Exercise prompt =
Copy every record that appears below, exactly as it stands.

Data =
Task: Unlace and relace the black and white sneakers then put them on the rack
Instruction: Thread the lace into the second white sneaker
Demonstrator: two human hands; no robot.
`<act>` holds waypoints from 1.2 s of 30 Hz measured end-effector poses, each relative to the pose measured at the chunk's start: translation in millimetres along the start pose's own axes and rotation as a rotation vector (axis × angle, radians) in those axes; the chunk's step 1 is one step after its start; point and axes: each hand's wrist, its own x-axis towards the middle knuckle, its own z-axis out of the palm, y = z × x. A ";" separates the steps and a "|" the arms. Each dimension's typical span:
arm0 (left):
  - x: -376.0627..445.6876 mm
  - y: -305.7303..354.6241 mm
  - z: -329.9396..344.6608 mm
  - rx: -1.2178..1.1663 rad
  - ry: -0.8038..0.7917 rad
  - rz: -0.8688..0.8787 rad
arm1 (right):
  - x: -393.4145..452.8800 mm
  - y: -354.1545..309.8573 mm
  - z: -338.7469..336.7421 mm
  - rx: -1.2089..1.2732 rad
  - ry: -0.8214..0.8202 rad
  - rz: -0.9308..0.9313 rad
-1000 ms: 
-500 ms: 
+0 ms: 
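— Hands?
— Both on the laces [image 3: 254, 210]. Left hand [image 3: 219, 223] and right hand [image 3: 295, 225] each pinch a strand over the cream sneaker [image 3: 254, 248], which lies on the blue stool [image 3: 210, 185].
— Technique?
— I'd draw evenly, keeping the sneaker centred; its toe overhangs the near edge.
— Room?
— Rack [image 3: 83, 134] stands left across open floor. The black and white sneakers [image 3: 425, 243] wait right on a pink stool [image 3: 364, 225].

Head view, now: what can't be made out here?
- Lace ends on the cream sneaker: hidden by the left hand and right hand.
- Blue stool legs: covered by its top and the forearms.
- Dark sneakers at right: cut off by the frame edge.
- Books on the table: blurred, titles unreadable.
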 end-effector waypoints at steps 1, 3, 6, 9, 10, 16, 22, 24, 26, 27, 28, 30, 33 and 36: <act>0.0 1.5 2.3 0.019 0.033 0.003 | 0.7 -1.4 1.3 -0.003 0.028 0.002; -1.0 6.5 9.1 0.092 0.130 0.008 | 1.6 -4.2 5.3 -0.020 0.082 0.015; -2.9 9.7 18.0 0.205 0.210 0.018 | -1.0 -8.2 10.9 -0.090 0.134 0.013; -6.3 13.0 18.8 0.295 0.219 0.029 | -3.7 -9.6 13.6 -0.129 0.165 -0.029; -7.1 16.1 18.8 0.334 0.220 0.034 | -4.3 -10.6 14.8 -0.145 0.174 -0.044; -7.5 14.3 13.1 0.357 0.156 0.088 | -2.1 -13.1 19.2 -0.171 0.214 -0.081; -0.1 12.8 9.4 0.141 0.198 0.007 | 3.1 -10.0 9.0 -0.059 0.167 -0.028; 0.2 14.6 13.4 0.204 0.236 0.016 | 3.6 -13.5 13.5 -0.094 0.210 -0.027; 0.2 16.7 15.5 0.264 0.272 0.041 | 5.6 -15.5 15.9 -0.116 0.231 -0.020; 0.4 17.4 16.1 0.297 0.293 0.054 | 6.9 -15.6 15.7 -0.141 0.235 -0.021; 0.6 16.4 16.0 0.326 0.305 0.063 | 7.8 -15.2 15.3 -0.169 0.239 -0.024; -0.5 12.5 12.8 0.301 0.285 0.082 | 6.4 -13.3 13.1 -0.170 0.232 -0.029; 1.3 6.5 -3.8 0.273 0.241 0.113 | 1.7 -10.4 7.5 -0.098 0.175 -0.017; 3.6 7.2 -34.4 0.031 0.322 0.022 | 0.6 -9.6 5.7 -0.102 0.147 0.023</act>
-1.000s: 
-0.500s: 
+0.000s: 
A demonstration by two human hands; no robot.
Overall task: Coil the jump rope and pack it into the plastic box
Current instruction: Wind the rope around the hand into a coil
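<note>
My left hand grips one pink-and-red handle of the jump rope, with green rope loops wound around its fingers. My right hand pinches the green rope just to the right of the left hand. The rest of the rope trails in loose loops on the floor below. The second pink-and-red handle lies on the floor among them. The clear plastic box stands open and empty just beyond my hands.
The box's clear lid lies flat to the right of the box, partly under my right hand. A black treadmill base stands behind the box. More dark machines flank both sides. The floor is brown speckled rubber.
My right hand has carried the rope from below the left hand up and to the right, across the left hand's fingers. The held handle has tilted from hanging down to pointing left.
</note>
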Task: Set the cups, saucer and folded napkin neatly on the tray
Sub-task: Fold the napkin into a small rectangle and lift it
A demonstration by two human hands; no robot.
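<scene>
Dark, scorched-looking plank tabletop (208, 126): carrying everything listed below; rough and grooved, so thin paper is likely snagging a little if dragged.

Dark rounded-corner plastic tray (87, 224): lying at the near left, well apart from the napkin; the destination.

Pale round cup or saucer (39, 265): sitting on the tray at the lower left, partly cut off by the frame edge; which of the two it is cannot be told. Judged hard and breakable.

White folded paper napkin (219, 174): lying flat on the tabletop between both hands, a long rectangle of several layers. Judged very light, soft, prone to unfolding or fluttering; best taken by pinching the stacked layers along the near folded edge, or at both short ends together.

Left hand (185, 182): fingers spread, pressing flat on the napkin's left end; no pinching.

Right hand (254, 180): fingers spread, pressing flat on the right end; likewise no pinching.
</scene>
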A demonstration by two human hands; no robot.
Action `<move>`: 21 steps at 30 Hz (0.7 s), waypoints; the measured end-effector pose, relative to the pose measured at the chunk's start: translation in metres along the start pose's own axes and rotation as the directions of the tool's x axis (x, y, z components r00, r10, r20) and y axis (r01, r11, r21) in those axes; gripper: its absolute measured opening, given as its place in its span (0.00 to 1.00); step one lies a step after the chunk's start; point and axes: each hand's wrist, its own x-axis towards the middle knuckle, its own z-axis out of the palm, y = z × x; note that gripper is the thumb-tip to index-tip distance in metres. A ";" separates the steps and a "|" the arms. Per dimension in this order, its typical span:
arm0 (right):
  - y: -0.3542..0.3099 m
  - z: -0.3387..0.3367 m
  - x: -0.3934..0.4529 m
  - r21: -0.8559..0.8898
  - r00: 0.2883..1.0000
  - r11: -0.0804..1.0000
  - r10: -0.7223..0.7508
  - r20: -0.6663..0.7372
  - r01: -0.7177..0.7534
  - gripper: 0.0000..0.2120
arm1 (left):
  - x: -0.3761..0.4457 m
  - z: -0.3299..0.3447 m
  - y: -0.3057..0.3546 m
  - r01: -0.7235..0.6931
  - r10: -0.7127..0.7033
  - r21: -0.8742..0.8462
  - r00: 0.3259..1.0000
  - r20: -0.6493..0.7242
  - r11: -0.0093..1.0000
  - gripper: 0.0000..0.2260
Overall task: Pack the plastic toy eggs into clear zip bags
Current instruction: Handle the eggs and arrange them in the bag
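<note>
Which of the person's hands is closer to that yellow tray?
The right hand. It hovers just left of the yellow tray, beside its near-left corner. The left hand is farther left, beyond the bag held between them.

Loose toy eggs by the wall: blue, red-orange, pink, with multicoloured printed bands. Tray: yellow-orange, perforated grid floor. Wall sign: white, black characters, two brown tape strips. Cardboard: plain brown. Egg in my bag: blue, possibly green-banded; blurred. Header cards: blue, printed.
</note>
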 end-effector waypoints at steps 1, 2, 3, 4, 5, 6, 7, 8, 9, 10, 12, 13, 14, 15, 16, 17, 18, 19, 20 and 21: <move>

Expected answer =
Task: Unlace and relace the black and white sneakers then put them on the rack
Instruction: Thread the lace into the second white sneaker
Demonstrator: two human hands; no robot.
`<act>` holds waypoints from 1.2 s of 30 Hz measured end-effector poses, each relative to the pose measured at the chunk's start: translation in millimetres along the start pose's own axes and rotation as a rotation vector (axis × angle, radians) in those axes; the chunk's step 1 is one step after its start; point and axes: each hand's wrist, its own x-axis towards the middle knuckle, its own z-axis out of the palm, y = z × x. A ";" separates the steps and a "|" the arms. Each dimension's typical span:
arm0 (left):
  - x: -376.0627..445.6876 mm
  - y: -305.7303..354.6241 mm
  - z: -329.9396..344.6608 mm
  - rx: -1.2178..1.1663 rad
  - ry: -0.8038..0.7917 rad
  - rz: -0.8688..0.8787 rad
arm1 (right):
  - x: -393.4145..452.8800 mm
  - y: -354.1545..309.8573 mm
  - z: -338.7469..336.7421 mm
  - rx: -1.2089..1.2732 rad
  - ry: -0.8214..0.8202 rad
  - rz: -0.9308..0.9313 rad
-1000 ms: 
-500 ms: 
+0 ms: 
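— Hands?
— Both on the laces [image 3: 254, 210]. Left hand [image 3: 219, 223] and right hand [image 3: 295, 225] each pinch a strand over the cream sneaker [image 3: 254, 248], which lies on the blue stool [image 3: 210, 185].
— Technique?
— I'd draw evenly, keeping the sneaker centred; its toe overhangs the near edge.
— Room?
— Rack [image 3: 83, 134] stands left across open floor. The black and white sneakers [image 3: 425, 243] wait right on a pink stool [image 3: 364, 225].

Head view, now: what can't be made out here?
- Lace ends on the cream sneaker: hidden by the left hand and right hand.
- Blue stool legs: covered by its top and the forearms.
- Dark sneakers at right: cut off by the frame edge.
- Books on the table: blurred, titles unreadable.
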 end-effector waypoints at steps 1, 3, 6, 9, 10, 16, 22, 24, 26, 27, 28, 30, 33 and 36: <act>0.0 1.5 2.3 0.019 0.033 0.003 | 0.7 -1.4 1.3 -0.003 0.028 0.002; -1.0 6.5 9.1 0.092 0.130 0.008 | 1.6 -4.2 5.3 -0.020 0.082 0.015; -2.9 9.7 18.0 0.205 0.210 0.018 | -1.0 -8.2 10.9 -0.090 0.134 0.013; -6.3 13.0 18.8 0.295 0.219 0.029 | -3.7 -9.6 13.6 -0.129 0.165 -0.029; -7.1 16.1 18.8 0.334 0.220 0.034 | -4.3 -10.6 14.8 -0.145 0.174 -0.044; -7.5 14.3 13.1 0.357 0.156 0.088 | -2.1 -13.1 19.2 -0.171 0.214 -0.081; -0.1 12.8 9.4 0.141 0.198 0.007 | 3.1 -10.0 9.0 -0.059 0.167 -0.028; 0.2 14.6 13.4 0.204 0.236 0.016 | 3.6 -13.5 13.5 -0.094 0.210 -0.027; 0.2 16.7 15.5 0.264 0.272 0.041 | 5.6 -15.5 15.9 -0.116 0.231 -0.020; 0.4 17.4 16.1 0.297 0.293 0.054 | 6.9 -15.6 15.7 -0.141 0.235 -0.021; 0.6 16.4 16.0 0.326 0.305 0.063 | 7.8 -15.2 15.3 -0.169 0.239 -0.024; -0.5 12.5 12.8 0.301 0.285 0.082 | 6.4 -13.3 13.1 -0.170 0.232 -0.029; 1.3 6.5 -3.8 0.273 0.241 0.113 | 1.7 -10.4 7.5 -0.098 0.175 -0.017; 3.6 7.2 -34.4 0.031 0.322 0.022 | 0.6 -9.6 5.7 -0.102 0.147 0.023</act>
-1.000s: 
-0.500s: 
+0.000s: 
A demonstration by two human hands; no robot.
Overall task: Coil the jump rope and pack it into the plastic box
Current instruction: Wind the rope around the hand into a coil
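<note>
My left hand grips one pink-and-red handle of the jump rope, with green rope loops wound around its fingers. My right hand pinches the green rope just to the right of the left hand. The rest of the rope trails in loose loops on the floor below. The second pink-and-red handle lies on the floor among them. The clear plastic box stands open and empty just beyond my hands.
The box's clear lid lies flat to the right of the box, partly under my right hand. A black treadmill base stands behind the box. More dark machines flank both sides. The floor is brown speckled rubber.
My right hand has carried the rope from below the left hand up and to the right, across the left hand's fingers. The held handle has tilted from hanging down to pointing left.
</note>
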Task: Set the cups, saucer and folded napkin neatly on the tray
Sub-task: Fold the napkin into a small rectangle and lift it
A demonstration by two human hands; no robot.
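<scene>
Dark, scorched-looking plank tabletop (208, 126): carrying everything listed below; rough and grooved, so thin paper is likely snagging a little if dragged.

Dark rounded-corner plastic tray (87, 224): lying at the near left, well apart from the napkin; the destination.

Pale round cup or saucer (39, 265): sitting on the tray at the lower left, partly cut off by the frame edge; which of the two it is cannot be told. Judged hard and breakable.

White folded paper napkin (219, 174): lying flat on the tabletop between both hands, a long rectangle of several layers. Judged very light, soft, prone to unfolding or fluttering; best taken by pinching the stacked layers along the near folded edge, or at both short ends together.

Left hand (185, 182): fingers spread, pressing flat on the napkin's left end; no pinching.

Right hand (254, 180): fingers spread, pressing flat on the right end; likewise no pinching.
</scene>
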A demonstration by two human hands; no robot.
Action `<move>`: 21 steps at 30 Hz (0.7 s), waypoints; the measured end-effector pose, relative to the pose measured at the chunk's start: translation in metres along the start pose's own axes and rotation as the directions of the tool's x axis (x, y, z components r00, r10, r20) and y axis (r01, r11, r21) in those axes; gripper: its absolute measured opening, given as its place in its span (0.00 to 1.00); step one lies a step after the chunk's start; point and axes: each hand's wrist, its own x-axis towards the middle knuckle, its own z-axis out of the palm, y = z × x; note that gripper is the thumb-tip to index-tip distance in metres. A ";" separates the steps and a "|" the arms. Per dimension in this order, its typical span:
arm0 (right):
  - y: -0.3542..0.3099 m
  - z: -0.3387..0.3367 m
  - x: -0.3934..0.4529 m
  - r21: -0.8559..0.8898
  - r00: 0.2883..1.0000
  - r11: -0.0804..1.0000
  - r10: -0.7223..0.7508
  - r20: -0.6663..0.7372
  - r01: -0.7177..0.7534
  - gripper: 0.0000..0.2120
arm1 (left):
  - x: -0.3761..0.4457 m
  - z: -0.3299..0.3447 m
  - y: -0.3057..0.3546 m
  - r01: -0.7235..0.6931
  - r10: -0.7127..0.7033
  - r21: -0.8742..0.8462
  - r00: 0.3259..1.0000
  - r20: -0.6493..0.7242
  - r11: -0.0093..1.0000
  - gripper: 0.0000..0.2260
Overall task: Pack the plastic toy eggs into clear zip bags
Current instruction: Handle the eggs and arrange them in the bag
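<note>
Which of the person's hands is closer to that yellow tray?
The right hand. It hovers just left of the yellow tray, beside its near-left corner. The left hand is farther left, beyond the bag held between them.

Loose toy eggs by the wall: blue, red-orange, pink, with multicoloured printed bands. Tray: yellow-orange, perforated grid floor. Wall sign: white, black characters, two brown tape strips. Cardboard: plain brown. Egg in my bag: blue, possibly green-banded; blurred. Header cards: blue, printed.
</note>
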 end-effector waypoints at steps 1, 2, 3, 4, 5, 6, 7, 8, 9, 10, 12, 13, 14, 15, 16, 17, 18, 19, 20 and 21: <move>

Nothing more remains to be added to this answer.